• WORK TO BE COMPLETED:
The expected answer is the set of lines in the data below between the line holding "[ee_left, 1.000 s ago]" and the line holding "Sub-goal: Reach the", inclusive, written out exactly.

• GIVEN INFORMATION:
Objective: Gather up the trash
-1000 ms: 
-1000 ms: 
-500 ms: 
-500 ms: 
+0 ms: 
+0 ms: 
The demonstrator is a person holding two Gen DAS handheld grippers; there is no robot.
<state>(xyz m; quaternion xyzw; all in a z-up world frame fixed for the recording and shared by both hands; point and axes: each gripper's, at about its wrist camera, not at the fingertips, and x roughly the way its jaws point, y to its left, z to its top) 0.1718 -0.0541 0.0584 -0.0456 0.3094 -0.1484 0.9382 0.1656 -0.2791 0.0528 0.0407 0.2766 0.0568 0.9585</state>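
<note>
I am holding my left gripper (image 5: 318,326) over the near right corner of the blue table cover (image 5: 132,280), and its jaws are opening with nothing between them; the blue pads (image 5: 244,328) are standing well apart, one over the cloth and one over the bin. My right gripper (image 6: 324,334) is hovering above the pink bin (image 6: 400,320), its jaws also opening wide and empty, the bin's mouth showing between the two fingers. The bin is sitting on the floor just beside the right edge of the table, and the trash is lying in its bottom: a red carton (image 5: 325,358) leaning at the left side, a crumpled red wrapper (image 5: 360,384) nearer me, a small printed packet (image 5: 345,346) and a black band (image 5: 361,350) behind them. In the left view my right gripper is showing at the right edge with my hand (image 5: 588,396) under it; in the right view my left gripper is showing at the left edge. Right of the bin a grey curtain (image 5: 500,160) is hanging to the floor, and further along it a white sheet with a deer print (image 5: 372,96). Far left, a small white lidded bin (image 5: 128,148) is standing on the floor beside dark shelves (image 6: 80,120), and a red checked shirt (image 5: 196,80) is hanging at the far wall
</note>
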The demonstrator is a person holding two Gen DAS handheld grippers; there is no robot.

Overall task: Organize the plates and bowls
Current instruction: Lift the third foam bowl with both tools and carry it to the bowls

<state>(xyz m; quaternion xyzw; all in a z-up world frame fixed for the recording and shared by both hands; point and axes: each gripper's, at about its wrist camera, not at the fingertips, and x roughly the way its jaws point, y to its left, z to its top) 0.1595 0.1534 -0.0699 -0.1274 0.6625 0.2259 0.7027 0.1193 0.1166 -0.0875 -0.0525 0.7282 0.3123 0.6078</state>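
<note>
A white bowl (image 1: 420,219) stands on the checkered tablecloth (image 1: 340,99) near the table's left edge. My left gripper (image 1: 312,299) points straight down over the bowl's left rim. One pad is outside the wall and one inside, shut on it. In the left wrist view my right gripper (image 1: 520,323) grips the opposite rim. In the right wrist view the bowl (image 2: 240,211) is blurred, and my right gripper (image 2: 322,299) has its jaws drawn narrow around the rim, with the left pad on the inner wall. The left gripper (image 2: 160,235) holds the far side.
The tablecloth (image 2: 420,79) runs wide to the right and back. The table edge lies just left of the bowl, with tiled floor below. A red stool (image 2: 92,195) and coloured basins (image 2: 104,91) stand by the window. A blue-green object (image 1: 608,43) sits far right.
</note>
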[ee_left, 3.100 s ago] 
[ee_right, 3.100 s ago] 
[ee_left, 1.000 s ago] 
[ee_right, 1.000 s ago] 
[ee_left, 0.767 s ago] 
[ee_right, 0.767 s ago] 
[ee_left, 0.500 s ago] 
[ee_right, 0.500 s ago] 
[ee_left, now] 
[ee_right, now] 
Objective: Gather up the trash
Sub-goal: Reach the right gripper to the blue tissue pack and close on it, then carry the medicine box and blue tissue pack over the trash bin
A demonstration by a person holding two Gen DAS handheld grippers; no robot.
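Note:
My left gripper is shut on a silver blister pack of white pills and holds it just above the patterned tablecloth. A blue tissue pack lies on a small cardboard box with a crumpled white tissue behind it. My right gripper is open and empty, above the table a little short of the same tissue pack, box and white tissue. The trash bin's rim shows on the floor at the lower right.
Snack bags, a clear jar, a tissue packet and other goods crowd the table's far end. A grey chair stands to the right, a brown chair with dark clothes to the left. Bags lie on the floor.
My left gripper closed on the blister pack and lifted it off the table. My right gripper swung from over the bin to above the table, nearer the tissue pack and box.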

• WRITTEN SOLUTION:
[ee_left, 1.000 s ago] 
[ee_right, 1.000 s ago] 
[ee_left, 0.767 s ago] 
[ee_right, 0.767 s ago] 
[ee_left, 0.500 s ago] 
[ee_right, 0.500 s ago] 
[ee_left, now] 
[ee_right, now] 
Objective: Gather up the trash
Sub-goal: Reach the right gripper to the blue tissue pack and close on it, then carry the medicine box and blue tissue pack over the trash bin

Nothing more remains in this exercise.